Early progress to such approaches will depend on trusting and productive relationships, from the outset.  We believe the Secretary of State (not DH per se) has a crucial role in ensuring the response of the service meets this challenge.  Merely requiring the service, the DH or the National Commissioning Board to deliver on this agenda and enforcing the same through traditional performance management of the system will not achieve this change.

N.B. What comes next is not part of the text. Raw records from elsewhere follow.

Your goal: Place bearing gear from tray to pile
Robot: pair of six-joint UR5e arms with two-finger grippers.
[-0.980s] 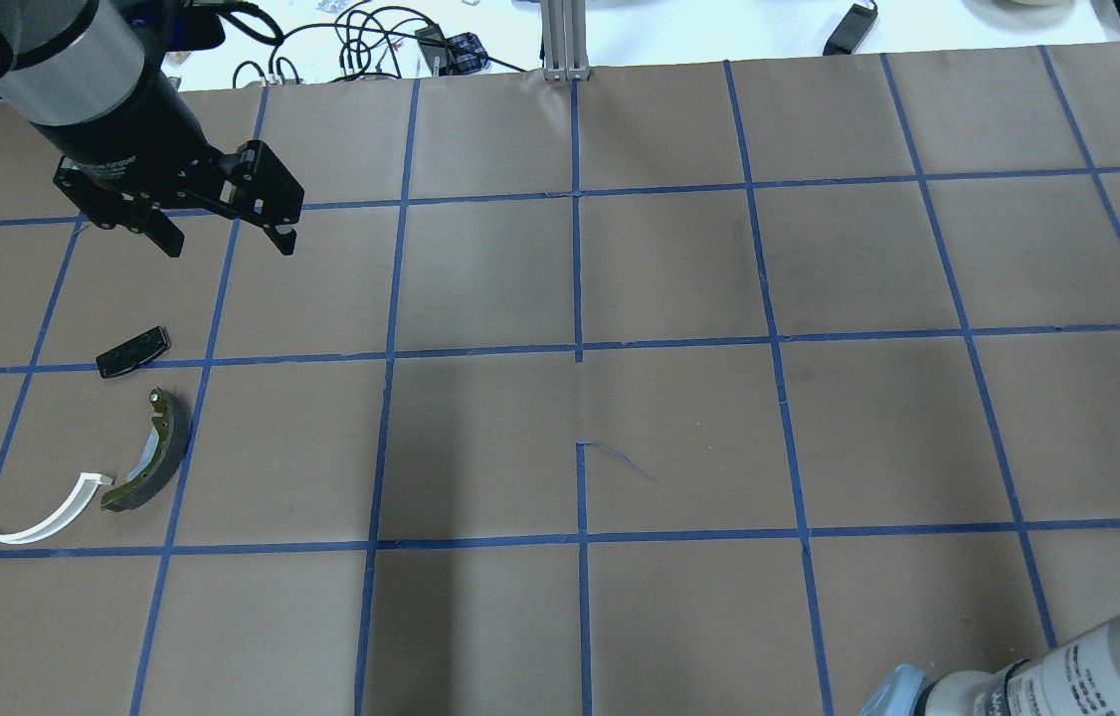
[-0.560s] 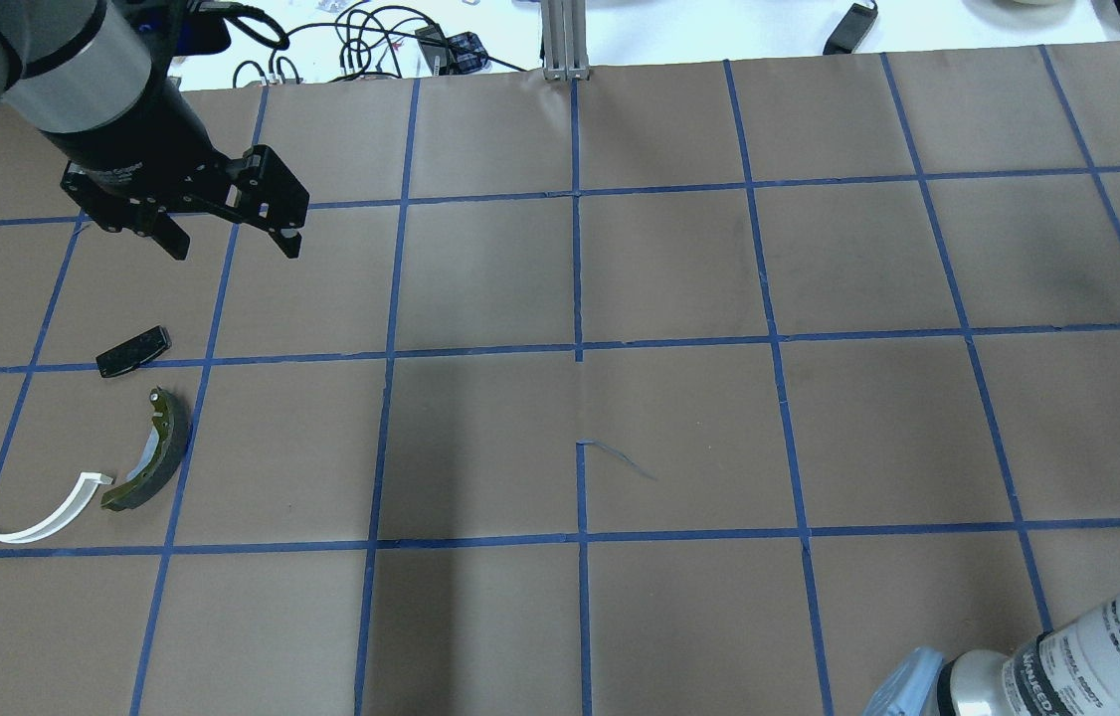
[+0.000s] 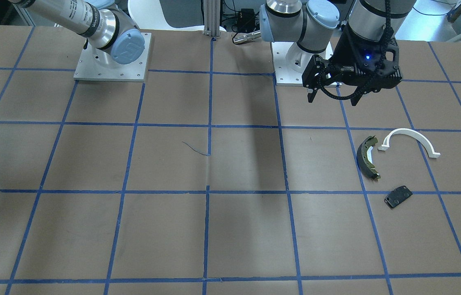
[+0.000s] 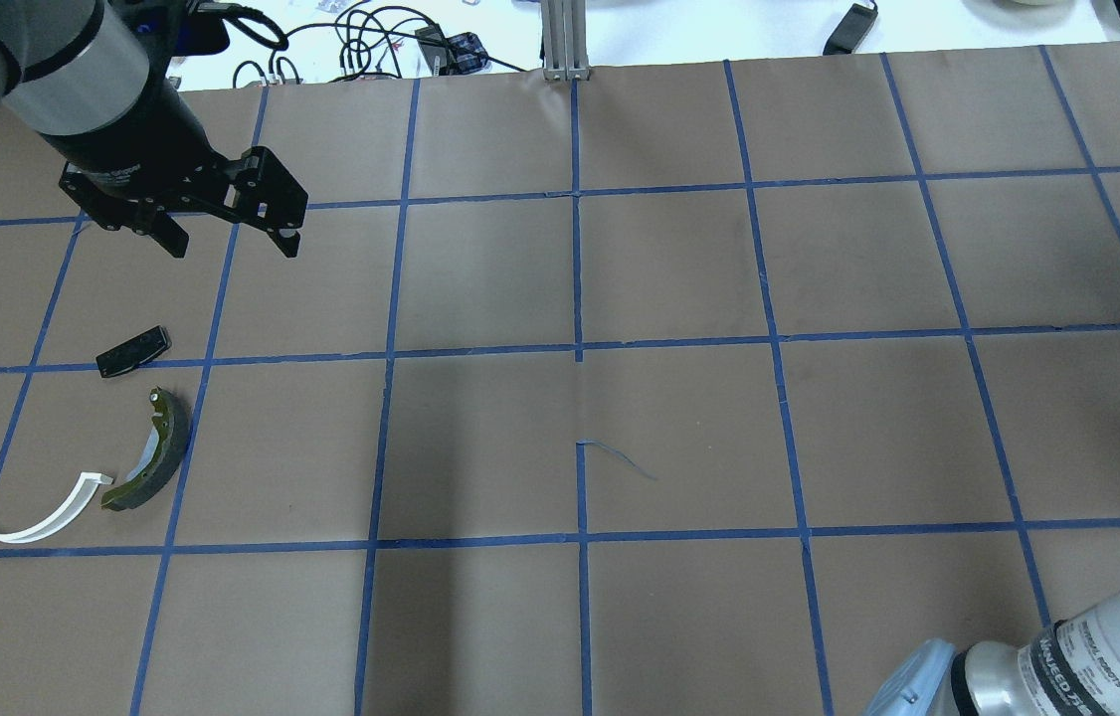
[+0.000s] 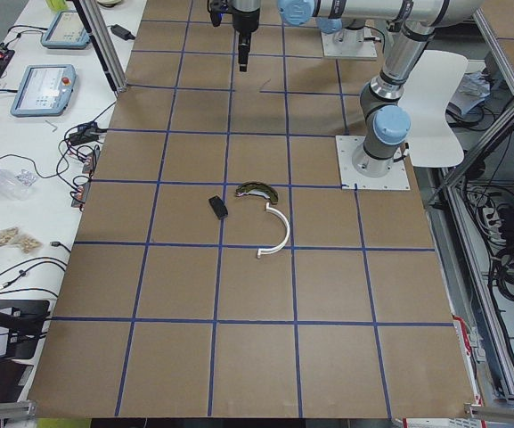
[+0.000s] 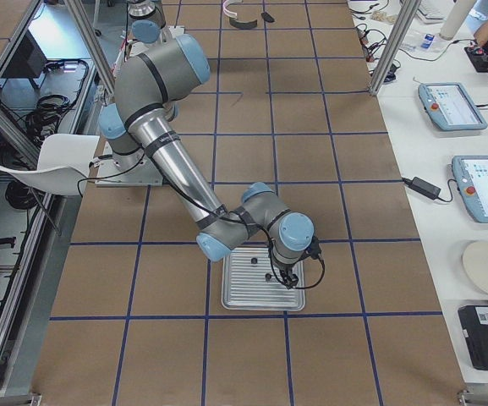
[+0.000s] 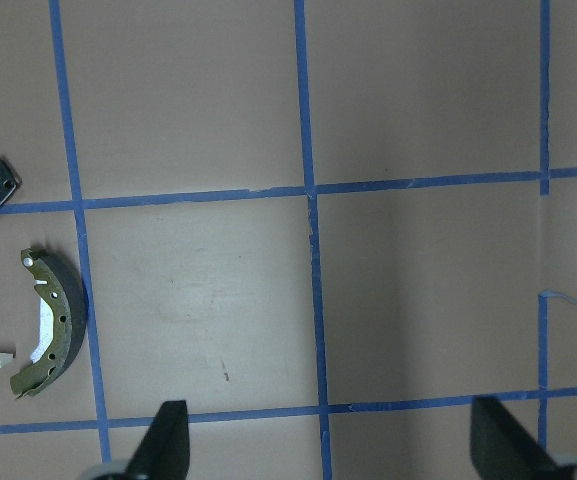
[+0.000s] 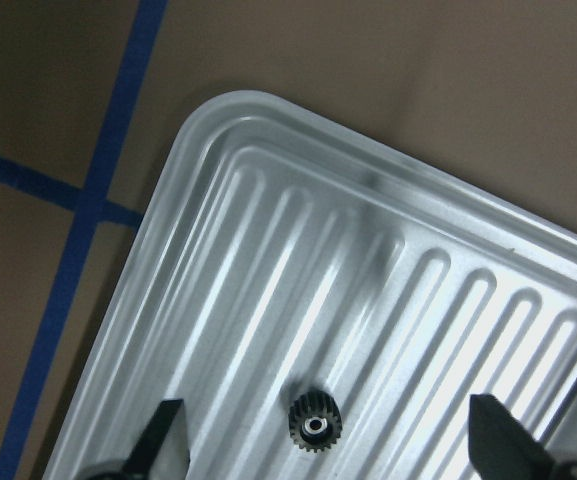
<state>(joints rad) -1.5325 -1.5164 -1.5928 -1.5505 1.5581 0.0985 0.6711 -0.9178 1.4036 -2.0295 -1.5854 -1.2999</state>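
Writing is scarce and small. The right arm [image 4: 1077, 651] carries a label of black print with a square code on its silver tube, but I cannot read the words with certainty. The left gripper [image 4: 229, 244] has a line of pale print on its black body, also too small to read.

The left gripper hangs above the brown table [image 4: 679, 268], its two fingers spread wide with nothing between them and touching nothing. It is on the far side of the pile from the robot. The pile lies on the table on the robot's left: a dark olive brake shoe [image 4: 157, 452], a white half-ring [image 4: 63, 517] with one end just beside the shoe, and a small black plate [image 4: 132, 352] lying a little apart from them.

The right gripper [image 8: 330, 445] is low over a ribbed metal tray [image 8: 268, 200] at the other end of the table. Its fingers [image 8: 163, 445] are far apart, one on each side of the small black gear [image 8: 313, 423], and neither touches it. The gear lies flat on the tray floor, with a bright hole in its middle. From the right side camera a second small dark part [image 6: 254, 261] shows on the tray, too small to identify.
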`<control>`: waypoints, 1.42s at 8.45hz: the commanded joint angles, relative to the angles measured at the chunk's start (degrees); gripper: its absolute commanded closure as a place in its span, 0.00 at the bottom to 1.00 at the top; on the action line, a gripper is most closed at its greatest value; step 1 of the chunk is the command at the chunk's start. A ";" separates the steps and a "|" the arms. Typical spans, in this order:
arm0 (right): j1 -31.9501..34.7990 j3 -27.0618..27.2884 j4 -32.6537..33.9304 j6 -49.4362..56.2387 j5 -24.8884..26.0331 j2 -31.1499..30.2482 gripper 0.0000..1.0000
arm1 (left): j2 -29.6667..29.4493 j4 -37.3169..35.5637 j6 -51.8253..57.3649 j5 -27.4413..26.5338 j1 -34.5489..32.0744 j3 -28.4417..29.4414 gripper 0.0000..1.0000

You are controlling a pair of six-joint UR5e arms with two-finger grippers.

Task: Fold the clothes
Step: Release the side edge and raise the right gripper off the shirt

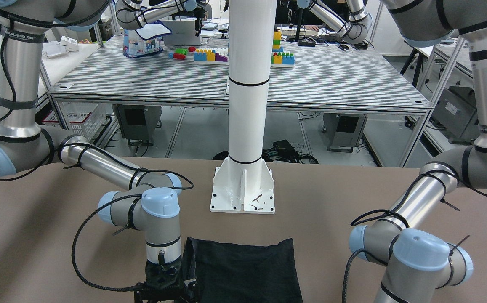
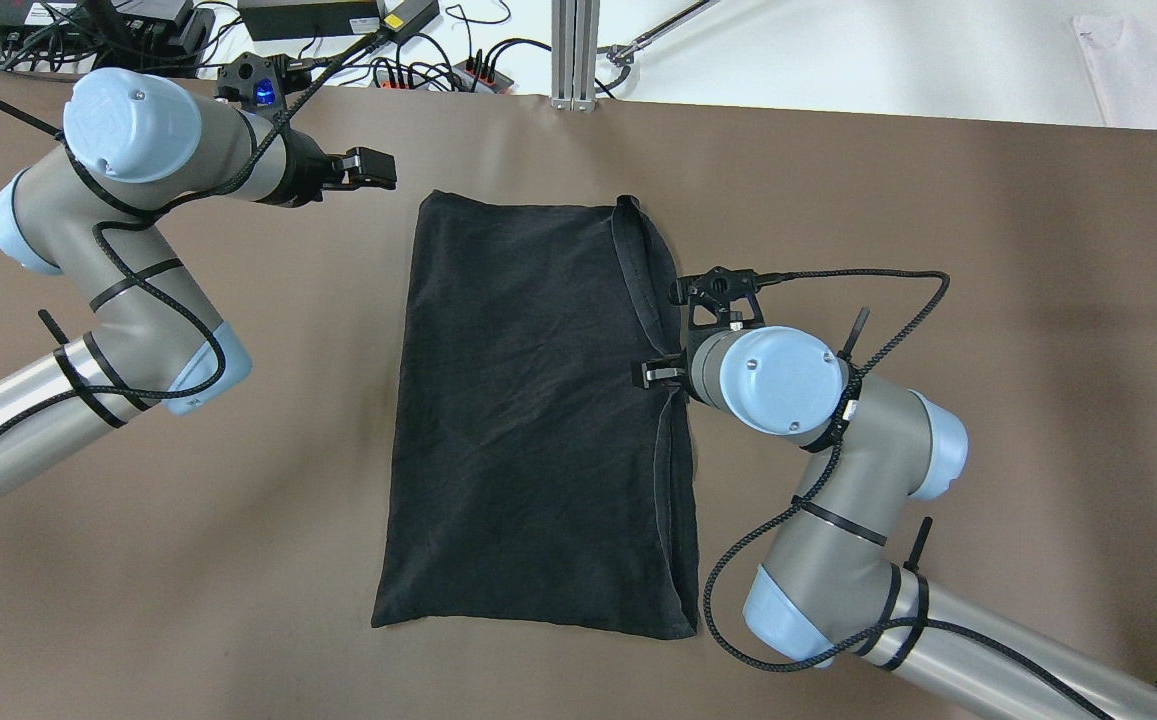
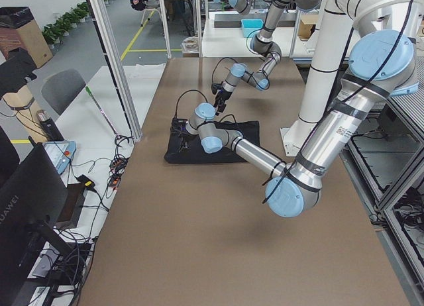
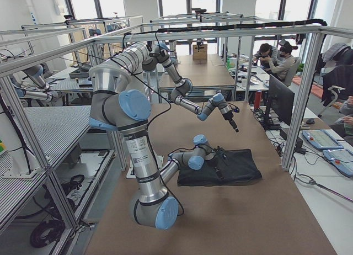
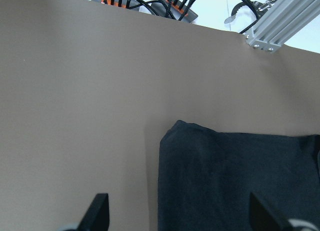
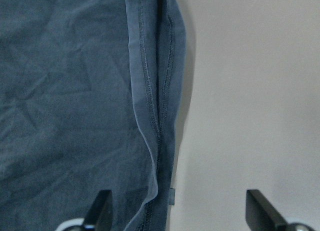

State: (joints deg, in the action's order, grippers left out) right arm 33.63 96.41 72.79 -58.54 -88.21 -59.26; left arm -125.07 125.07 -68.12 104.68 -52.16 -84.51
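The clothes (image 2: 538, 420) are one black piece lying flat on the brown table, with a hemmed, doubled edge along its right side (image 6: 155, 106). My right gripper (image 2: 653, 372) hovers open over that hem about halfway along it. In the right wrist view the fingertips (image 6: 102, 208) stand wide apart with the hem between them and nothing gripped. My left gripper (image 2: 378, 168) is open off the cloth's far left corner. In the left wrist view that corner (image 5: 172, 128) lies ahead of the spread fingertips (image 5: 97, 211).
A white pole (image 1: 247, 84) on a bolted base (image 1: 243, 193) stands at the robot's side of the table. Cables and a power strip (image 2: 388, 70) lie past the far edge beside an aluminium post (image 2: 575, 50). People sit at desks (image 4: 276, 53) beyond.
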 commanded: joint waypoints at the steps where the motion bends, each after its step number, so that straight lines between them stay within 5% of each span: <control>1: -0.05 -8.67 -4.03 -0.09 0.93 4.06 0.06 | -0.43 -0.09 0.00 -0.08 0.04 0.31 0.00; 5: 0.03 -15.54 -8.09 0.71 3.48 5.55 0.06 | -0.87 -0.35 0.53 -0.09 -0.04 0.93 0.00; 12: 4.25 -17.58 -8.37 8.61 4.28 3.28 0.06 | -2.28 -0.18 0.35 -0.09 -0.13 2.25 0.00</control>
State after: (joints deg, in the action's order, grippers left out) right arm 36.69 79.08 64.44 -50.69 -83.45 -55.03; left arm -127.39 124.84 -67.71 104.59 -52.21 -82.18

We are concerned the White Paper is primarily addressed to the professional groups seen as traditional power brokers in the NHS. We believe there is another approach which adds an exciting  and potentially transformative new voice to the equation, without which that equation will not deliver real change.  It is the voice of the public as engaged and involved citizens, tied deeply into the fabric of decision-making in the service, achieving a level of involvement in decision-making that generates co-designed and co-owned solutions - the new deal we have referred to before.  For the NHS is to be 'Liberated' requires the public and the patient to each be liberated and enabled to act differently too.  The Secretary of State can uniquely (as opposed to the DH or Commissioning Board) enable this approach for the public as well as ensure it is a driver for change (not a command) within the service too.  Not to do so would display an alarming lack of ambition and foresight about the troubles ahead for the rest of his programme.

On the questions of accountability - there is an opportunity to ensure the right people  are held to account publicly and transparently by local people (and we don't mean local functionaries of the new NHS infrastructure).  The White Paper proposals create some interesting potentials and some new dynamics, yet there is a lack of real balance and follow-through, ie a concern that the new arrangements do not go far enough in generating a sense of local accountability to local people, rather than to local government and local officialdom.  However addressing this issue requires that the public are present as a real force in public audit, that the public can be re-assured of the benefit of these new systems.  A similar requirement (of re-assuring the public) also applies to the new systems of plural delivery, ie ensuring confidence in the public benefit of private sector delivery.

Healthwatch seems an inadequate and confused vehicle - even its name indicates a passive and constrained role.  It also appears vulnerable to being regarded as the sole or principal means of delivery of involved or Big Society solutions, having the effect of passing responsibility from those with operational and strategic management responsibilities to a separate group, much as 'Quality' was initially managed in the NHS.  Greater clarity is required about the requirements on the whole service to deliver this responsibility.